- **Task to carry out**
Each line of the listing needs to be given again exactly.

- **Collected material**

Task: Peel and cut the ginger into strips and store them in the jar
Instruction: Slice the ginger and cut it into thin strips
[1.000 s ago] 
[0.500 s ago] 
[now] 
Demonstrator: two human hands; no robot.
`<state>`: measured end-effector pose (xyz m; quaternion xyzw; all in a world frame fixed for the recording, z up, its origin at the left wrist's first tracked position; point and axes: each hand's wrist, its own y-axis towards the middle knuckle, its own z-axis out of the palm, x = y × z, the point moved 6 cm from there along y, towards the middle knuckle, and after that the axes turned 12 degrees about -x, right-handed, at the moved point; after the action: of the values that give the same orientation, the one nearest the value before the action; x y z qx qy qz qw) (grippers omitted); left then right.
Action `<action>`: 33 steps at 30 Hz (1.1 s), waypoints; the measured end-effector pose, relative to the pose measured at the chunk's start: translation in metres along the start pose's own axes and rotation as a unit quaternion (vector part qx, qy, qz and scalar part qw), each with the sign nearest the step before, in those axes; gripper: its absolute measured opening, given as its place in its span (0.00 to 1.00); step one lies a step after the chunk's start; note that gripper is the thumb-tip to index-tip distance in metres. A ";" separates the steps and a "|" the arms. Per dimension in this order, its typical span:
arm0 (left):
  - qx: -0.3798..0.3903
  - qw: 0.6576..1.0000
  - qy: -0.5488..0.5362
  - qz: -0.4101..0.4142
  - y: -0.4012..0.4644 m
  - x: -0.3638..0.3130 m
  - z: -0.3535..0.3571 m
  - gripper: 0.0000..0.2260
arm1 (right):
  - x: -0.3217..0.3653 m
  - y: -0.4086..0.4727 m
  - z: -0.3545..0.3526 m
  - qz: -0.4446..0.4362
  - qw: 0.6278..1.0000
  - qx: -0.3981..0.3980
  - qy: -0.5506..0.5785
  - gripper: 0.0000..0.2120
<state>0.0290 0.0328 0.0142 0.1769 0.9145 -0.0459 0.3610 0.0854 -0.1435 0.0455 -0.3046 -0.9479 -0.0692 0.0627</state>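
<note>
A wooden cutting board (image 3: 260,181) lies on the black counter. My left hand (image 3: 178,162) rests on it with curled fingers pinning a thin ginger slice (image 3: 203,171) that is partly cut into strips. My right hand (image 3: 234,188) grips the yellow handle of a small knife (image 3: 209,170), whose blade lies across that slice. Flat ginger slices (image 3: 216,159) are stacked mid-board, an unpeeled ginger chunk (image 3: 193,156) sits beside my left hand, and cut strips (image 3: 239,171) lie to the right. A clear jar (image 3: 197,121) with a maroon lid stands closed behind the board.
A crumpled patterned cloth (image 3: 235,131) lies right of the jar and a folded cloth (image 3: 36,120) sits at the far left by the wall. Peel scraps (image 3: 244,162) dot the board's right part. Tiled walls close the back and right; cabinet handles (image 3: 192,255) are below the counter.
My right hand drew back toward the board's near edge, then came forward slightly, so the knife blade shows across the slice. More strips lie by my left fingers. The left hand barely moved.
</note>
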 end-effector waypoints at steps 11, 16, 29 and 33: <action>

- **Answer space**
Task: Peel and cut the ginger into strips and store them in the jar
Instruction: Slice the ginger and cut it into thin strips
[1.000 s ago] 
[0.500 s ago] 
[now] 
Demonstrator: two human hands; no robot.
`<state>`: measured end-effector pose (xyz m; quaternion xyzw; all in a world frame fixed for the recording, z up, its origin at the left wrist's first tracked position; point and axes: each hand's wrist, its own y-axis towards the middle knuckle, its own z-axis out of the palm, x = y × z, the point moved 6 cm from there along y, towards the middle knuckle, and after that the axes turned 12 degrees about -x, right-handed, at the moved point; after the action: of the values that give the same orientation, the one nearest the value before the action; x y z qx qy qz qw) (grippers omitted); left then right.
Action `<action>`: 33 steps at 30 Hz (1.1 s), waypoints; the measured end-effector pose, relative to the pose measured at the chunk's start: translation in metres along the start pose's own axes and rotation as a unit quaternion (vector part qx, qy, qz and scalar part qw), each with the sign nearest the step before, in those axes; gripper: its absolute measured opening, given as its place in its span (0.00 to 1.00); step one lies a step after the chunk's start; note that gripper is the thumb-tip to index-tip distance in metres. A ";" separates the steps and a "|" the arms. Per dimension in this order, its typical span:
arm0 (left):
  - qx: -0.3798..0.3903
  - qw: 0.6576..1.0000
  - qy: -0.5488..0.5362
  - qz: -0.4101..0.4142
  - y: -0.4012..0.4644 m
  - x: -0.3638..0.3130 m
  - z: -0.3535..0.3571 m
  - gripper: 0.0000..0.2260
arm1 (right):
  - x: -0.3217..0.3653 m
  - y: -0.4086..0.4727 m
  - z: -0.3545..0.3526 m
  - qz: -0.4446..0.4362
  - qw: 0.6278..1.0000
  - qx: -0.3981..0.3980
  - qy: -0.5506..0.5785
  - gripper: 0.0000..0.2120
<state>0.0290 0.0328 0.0142 0.1769 0.9145 -0.0459 0.3610 0.0854 -0.1435 0.0455 -0.3046 -0.9479 -0.0692 0.0627</state>
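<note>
A wooden cutting board (image 3: 260,181) lies on the black counter. My left hand (image 3: 178,162) rests on it with curled fingers pinning a thin ginger slice (image 3: 203,171) that is partly cut into strips. My right hand (image 3: 234,188) grips the yellow handle of a small knife (image 3: 209,170), whose blade lies across that slice. Flat ginger slices (image 3: 216,159) are stacked mid-board, an unpeeled ginger chunk (image 3: 193,156) sits beside my left hand, and cut strips (image 3: 239,171) lie to the right. A clear jar (image 3: 197,121) with a maroon lid stands closed behind the board.
A crumpled patterned cloth (image 3: 235,131) lies right of the jar and a folded cloth (image 3: 36,120) sits at the far left by the wall. Peel scraps (image 3: 244,162) dot the board's right part. Tiled walls close the back and right; cabinet handles (image 3: 192,255) are below the counter.
My right hand drew back toward the board's near edge, then came forward slightly, so the knife blade shows across the slice. More strips lie by my left fingers. The left hand barely moved.
</note>
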 end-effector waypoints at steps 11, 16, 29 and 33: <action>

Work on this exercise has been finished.